Material for this task ▸
..............................

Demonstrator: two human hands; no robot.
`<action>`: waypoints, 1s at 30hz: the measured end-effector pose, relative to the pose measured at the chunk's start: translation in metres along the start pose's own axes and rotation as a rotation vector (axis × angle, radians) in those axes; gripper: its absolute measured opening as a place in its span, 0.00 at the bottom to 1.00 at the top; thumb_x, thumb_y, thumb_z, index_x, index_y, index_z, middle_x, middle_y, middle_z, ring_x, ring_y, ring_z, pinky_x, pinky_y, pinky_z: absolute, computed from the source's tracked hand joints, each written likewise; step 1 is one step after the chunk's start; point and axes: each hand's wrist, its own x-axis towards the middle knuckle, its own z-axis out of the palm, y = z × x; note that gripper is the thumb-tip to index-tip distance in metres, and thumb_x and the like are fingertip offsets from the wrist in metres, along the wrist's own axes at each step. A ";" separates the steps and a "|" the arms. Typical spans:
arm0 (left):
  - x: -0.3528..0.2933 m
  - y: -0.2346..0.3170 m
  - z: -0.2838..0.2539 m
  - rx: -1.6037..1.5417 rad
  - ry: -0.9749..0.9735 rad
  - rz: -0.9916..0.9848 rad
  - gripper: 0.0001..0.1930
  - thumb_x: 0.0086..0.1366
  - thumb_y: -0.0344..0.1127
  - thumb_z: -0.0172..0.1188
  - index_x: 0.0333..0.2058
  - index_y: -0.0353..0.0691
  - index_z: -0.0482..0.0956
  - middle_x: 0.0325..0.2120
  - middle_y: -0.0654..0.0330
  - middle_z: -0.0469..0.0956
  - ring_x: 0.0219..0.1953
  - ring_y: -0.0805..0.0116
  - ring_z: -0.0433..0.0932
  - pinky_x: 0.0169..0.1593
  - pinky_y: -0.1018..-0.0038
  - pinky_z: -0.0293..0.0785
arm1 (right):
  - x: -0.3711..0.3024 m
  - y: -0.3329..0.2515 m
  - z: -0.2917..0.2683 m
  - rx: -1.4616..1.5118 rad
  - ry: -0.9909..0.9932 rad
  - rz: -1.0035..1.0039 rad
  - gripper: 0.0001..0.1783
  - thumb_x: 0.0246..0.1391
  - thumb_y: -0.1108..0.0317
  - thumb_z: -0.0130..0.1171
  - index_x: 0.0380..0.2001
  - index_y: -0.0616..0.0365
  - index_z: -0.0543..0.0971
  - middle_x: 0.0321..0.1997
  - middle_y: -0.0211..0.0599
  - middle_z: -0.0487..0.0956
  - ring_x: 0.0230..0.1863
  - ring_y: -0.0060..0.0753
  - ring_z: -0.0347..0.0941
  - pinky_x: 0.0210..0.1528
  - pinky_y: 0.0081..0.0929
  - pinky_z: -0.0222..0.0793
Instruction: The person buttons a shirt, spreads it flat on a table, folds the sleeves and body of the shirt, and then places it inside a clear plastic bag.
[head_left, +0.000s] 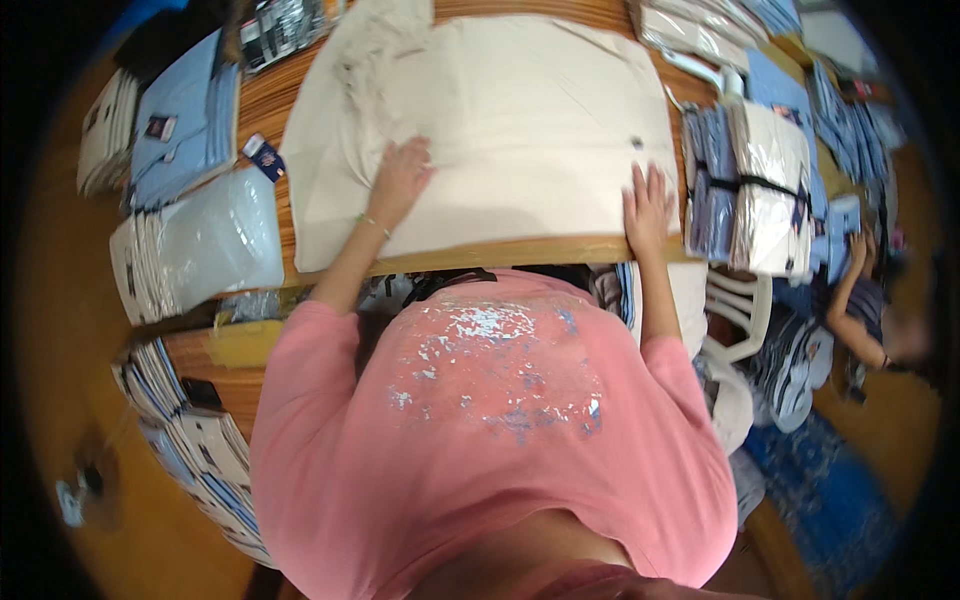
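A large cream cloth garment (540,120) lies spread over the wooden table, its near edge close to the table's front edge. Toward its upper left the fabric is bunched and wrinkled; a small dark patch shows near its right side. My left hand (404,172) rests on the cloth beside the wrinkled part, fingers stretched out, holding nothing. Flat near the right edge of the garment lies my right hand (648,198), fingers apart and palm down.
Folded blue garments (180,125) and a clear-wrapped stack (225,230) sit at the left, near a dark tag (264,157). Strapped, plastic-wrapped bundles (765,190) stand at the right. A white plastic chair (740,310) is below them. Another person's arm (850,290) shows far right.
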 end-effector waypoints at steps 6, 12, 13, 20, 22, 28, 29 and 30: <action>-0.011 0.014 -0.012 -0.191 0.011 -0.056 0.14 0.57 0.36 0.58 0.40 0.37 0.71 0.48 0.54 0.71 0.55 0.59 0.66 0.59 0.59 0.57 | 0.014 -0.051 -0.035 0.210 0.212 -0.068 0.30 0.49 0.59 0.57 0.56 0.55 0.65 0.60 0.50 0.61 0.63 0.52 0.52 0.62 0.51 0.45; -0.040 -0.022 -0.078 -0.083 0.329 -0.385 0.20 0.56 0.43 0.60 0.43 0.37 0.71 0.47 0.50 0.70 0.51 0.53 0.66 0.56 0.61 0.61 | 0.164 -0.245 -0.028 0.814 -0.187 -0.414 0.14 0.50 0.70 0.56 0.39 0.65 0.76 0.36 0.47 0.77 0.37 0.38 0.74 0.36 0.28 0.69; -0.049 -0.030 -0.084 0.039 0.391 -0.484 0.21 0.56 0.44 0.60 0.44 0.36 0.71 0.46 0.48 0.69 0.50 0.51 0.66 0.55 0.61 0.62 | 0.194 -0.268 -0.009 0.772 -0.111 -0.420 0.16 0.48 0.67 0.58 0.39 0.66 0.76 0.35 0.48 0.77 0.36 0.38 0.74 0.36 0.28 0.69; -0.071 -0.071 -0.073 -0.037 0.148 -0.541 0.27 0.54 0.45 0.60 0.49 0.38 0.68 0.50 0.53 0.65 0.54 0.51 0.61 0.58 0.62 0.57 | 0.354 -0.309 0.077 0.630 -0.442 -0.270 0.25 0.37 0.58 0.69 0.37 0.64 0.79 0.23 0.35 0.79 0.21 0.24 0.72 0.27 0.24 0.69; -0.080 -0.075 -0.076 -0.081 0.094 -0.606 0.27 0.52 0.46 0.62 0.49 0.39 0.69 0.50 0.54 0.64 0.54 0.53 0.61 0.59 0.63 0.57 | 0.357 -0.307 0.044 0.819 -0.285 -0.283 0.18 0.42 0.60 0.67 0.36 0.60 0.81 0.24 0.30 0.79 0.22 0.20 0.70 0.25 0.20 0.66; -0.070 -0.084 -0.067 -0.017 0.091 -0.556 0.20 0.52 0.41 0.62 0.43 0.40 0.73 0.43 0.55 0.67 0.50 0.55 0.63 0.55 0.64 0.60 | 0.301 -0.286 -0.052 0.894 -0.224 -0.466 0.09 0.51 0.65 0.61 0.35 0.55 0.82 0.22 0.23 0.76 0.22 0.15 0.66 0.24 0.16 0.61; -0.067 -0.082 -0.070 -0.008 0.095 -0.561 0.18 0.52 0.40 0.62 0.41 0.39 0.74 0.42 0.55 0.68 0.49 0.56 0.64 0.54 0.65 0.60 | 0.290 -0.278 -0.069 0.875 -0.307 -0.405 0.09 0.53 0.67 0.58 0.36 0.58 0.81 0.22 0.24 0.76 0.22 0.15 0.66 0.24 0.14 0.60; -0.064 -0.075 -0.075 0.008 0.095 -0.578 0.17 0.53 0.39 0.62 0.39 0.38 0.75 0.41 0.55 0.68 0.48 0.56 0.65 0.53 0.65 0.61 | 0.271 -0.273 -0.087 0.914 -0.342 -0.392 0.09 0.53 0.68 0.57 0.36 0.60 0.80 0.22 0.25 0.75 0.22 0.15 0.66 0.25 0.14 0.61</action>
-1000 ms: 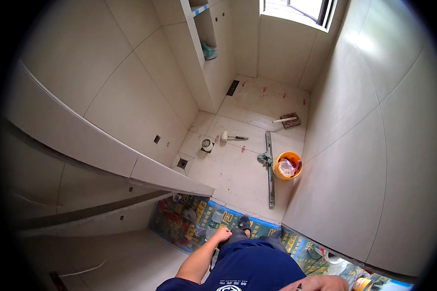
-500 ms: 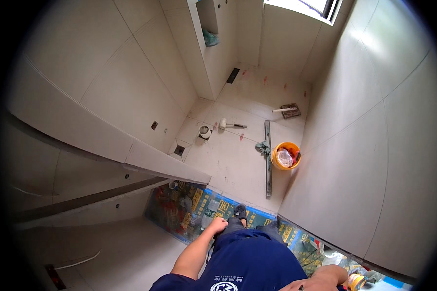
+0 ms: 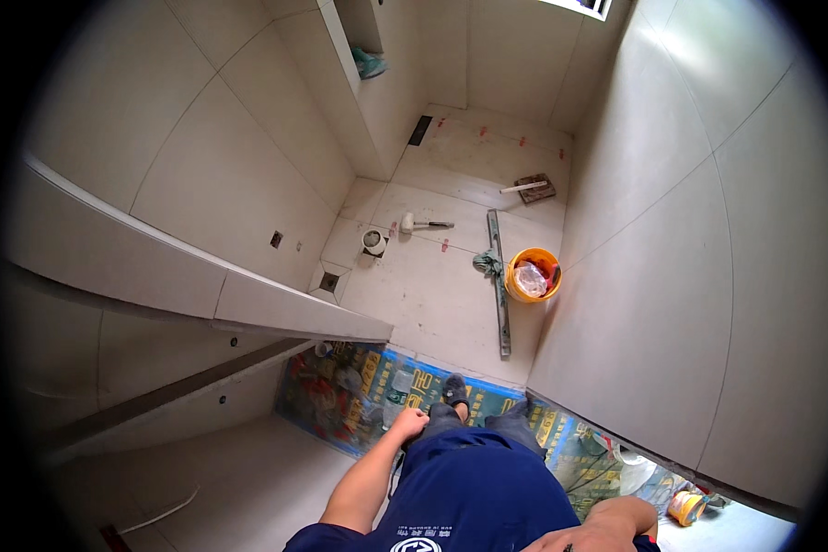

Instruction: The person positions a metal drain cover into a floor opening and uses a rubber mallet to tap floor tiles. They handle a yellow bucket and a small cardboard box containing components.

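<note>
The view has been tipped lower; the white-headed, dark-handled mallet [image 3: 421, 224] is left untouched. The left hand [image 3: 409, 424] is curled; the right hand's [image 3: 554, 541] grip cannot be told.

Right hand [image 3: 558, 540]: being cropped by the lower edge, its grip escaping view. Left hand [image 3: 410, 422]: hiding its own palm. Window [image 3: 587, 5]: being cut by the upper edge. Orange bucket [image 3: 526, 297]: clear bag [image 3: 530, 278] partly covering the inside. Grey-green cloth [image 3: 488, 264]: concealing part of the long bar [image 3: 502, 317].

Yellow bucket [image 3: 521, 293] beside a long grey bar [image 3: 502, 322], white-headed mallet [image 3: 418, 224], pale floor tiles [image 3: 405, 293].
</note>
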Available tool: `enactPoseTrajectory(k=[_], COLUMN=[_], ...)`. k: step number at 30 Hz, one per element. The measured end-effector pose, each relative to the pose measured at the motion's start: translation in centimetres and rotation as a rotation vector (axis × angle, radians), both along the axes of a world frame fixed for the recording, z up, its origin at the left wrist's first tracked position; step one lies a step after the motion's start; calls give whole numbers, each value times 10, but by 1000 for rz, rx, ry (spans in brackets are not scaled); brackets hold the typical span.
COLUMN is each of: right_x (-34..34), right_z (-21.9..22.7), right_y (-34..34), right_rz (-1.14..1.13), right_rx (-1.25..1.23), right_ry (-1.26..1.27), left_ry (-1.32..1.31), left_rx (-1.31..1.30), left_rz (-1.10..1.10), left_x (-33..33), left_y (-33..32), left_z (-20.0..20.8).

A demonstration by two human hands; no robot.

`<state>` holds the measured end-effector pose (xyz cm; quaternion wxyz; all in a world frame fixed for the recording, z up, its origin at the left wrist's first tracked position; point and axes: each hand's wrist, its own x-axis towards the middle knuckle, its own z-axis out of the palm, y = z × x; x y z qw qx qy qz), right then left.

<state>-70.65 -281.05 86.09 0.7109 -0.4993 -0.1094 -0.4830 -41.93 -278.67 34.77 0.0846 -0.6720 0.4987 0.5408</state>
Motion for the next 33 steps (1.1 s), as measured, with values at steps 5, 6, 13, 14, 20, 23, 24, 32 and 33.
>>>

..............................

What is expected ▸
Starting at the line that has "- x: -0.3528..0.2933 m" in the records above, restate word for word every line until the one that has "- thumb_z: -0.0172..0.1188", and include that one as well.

Response ▸
  - x: -0.3528..0.2933 m
  - y: -0.2346..0.3170 m
  - z: -0.2838..0.2539 m
  - rx: -1.6037..1.5417 rad
  - ry: -0.9749..0.9735 rad
  - rz: -0.9916..0.9848 rad
  - gripper: 0.0001..0.1930
  - thumb_x: 0.0086..0.1366
  - thumb_y: -0.0344..0.1127
  - thumb_z: -0.0172..0.1188

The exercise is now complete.